Project created by Daniel Kravec, on May 17, 2022.
This is a simple web scrapper, you can save images and see the process of getting every link in the website.
Setup on line 12-19
This lets you control what you want to crawl on the web.
12 | const startURL = 'https://novapro.net';
13 | const stay = true;
14 | const onePage = false;
15 | const images = false;
16 | const toDownloadImages = false;
17 | const useMongo = false;
18 | const mongoLink = process.env.MONGO_URL;
19 | const maxAmount = 500;
name | type | description |
---|---|---|
startURL | String | Link you want to start crawling the web from. |
stay | Boolean | Do you want to stay with host domain. |
images | Boolean | Do you want to look for images. |
toDownloadImages | Boolean | Do you want to download images in /images. |
onePage | Boolean | Do you want to stay on page. |
useMongo | Boolean | Do you want to save data to MongoDB. |
mongoLink | String | MongoDB connection link. |
maxAmount | Number | How many links do you want to crawl. |
- basic webcrawler (doesnt save links).
- save images.
- make sure it stays on the same host.
- checks if the link actually exists before trying to fetch.

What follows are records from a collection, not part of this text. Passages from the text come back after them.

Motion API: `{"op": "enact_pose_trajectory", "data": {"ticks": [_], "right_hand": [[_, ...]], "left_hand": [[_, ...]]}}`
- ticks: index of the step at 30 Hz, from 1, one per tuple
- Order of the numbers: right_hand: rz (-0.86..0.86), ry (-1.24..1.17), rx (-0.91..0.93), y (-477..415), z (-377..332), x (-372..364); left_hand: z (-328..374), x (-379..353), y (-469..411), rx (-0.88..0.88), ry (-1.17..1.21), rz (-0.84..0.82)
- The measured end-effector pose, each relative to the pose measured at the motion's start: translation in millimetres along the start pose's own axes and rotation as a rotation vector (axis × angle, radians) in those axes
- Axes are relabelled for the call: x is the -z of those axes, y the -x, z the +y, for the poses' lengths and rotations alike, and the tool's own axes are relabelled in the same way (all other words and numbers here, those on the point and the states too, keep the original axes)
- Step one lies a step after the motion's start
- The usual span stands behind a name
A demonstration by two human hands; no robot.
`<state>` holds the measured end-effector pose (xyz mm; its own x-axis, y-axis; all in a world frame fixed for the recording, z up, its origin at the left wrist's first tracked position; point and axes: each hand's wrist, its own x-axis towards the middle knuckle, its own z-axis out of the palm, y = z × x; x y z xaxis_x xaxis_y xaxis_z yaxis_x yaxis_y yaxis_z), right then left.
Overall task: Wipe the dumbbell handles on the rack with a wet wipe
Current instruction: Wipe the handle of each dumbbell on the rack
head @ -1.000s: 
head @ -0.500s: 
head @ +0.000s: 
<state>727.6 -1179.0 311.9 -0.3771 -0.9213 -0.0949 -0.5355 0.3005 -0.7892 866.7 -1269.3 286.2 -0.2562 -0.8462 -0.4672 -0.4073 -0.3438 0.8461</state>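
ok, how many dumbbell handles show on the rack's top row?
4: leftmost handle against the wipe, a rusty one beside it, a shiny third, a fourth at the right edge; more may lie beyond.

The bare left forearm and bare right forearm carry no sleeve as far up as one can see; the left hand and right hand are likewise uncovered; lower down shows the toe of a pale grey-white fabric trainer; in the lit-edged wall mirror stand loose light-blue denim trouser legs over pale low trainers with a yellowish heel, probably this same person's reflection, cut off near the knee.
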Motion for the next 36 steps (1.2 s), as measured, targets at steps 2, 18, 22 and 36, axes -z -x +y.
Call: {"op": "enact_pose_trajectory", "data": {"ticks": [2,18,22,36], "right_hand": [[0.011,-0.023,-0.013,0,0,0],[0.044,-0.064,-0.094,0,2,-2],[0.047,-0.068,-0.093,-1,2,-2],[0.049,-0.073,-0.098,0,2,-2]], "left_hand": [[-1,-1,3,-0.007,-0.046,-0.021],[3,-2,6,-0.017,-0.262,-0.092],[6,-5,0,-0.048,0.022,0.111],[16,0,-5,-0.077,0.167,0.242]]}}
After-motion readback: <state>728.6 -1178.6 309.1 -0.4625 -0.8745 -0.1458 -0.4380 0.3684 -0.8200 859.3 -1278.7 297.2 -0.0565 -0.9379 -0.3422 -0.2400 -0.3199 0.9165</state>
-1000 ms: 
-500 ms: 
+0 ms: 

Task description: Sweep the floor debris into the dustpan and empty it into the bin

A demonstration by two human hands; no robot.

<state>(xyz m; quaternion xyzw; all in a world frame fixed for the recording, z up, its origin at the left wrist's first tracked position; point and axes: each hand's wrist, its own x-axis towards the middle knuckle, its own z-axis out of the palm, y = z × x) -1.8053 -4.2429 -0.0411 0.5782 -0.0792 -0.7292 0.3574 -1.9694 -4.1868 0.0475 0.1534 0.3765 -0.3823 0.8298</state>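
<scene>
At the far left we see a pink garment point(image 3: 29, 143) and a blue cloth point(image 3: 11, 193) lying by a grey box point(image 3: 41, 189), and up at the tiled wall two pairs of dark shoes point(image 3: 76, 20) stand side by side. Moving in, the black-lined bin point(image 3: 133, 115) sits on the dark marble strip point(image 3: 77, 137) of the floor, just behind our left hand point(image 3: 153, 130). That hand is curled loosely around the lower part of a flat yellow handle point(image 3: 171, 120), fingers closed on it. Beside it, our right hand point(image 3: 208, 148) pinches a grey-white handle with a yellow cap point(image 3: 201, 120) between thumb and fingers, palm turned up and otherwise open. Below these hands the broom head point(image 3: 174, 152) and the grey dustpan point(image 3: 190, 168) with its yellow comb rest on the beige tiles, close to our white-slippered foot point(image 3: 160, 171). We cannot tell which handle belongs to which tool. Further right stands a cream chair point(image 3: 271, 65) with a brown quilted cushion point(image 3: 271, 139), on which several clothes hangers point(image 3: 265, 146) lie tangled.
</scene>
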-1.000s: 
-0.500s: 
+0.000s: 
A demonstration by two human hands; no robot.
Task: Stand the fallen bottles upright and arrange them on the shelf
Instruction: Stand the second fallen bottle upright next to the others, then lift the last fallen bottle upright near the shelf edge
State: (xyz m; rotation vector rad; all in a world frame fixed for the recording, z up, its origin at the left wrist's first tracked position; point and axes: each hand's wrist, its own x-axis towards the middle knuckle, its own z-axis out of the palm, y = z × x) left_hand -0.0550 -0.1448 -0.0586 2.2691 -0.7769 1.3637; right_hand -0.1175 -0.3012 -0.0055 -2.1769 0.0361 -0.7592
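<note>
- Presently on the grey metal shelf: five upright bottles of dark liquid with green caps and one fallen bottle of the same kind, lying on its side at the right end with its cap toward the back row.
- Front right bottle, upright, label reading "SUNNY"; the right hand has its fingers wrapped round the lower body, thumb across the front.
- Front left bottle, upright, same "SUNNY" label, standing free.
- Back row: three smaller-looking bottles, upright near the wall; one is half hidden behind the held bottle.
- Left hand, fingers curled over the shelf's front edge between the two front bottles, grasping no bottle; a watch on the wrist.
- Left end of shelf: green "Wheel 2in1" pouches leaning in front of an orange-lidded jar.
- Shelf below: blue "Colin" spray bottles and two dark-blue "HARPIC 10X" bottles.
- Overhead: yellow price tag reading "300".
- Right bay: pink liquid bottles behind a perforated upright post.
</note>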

- added option to download image (but still search for images).
- seperated download image into a seperate function.
- changed order of saving.
- changed way start data is entered.
- you can now connect to mongo.
- there is now an option to have stay on one page.
- fixed getURL, when url starts with //.
- console logs error if fetch is not res.ok.
- created foundSearchDataSchema, currently unused.
- created foundImageDataSchema and foundLinkDataSchema
- created a function that seperates a link into 3, protocol, main, and path
- you can now have a set maxAmount for amount of linksk to crawl
- updated saveImageToMongo, startd using foundImageDataSchema, doesnt work 100% currently
- Now shows the timestamp of when each link is being crawled.
- Now shows amount of links crawled.
- Saves link to mongo
- created function to save url and links (will redo)
- added upsert to mongo image saving (so it saves the data properly)
- everything isnt required in mongo schema.
- ungitignored /images (to be ignored again)
- moved configuration to config.json
- removed txt in /images
- added /images/* files to gitignore
1- Eventually fails due to different problems, its not consistent.
reasons found.
- reason: socket hang up.
- reason: read ECONNRESET.
- reason: getaddrinfo ENOTFOUND.
- reason: connect ECONNREFUSED
- maybe when trying to fetch a .pdf
some docs
2-
trying to write a lot of images at once.
Error: EISDIR: illegal operation on a directory, open 'images/'.
Emitted 'error' event on WriteStream instance at:
1-
program thinks some links dont exist that exists, doesnt.
1-
Error: ENAMETOOLONG: name too long, open 'images/220px-%D0%9A%D0%BE%D0%BC%D0%BF%D0%BB%D0%B5%D0%BA%D1%81%D0%BD%D0%B0%D1%8F_%D0%BF%D1%80%D0%BE%D0%B2%D0%B5%D1%80%D0%BA%D0%B0_%D0%B2%D0%BE%D0%B9%D1%81%D0%BA_%D0%92%D0%BE%D1%81%D1%82%D0%BE%D1%87%D0%BD%D0%BE%D0%B3%D0%BE_%D0%B2%D0%BE%D0%B5%D0%BD%D0%BD%D0%BE%D0%B3%D0%BE_%D0%BE%D0%BA%D1%80%D1%83%D0%B3%D0%B0_10.jpeg'
Emitted 'error' event on WriteStream instance at:
2-
node:internal/deps/undici/undici:4819 throw new TypeError("Request cannot be constructed from a URL that includes credentials: " + input); ^
TypeError: Request cannot be constructed from a URL that includes credentials: http://daniel@novapro.net
crawling http://daniel@novapro.net
1-
E11000 duplicate key error collection: search-engine.found-images-schemas index: _id_ dup key:
fix: set a new _id naming scheme, maybe encrypt url, so its exactly always the same (instead of adding "..." at the end automatically )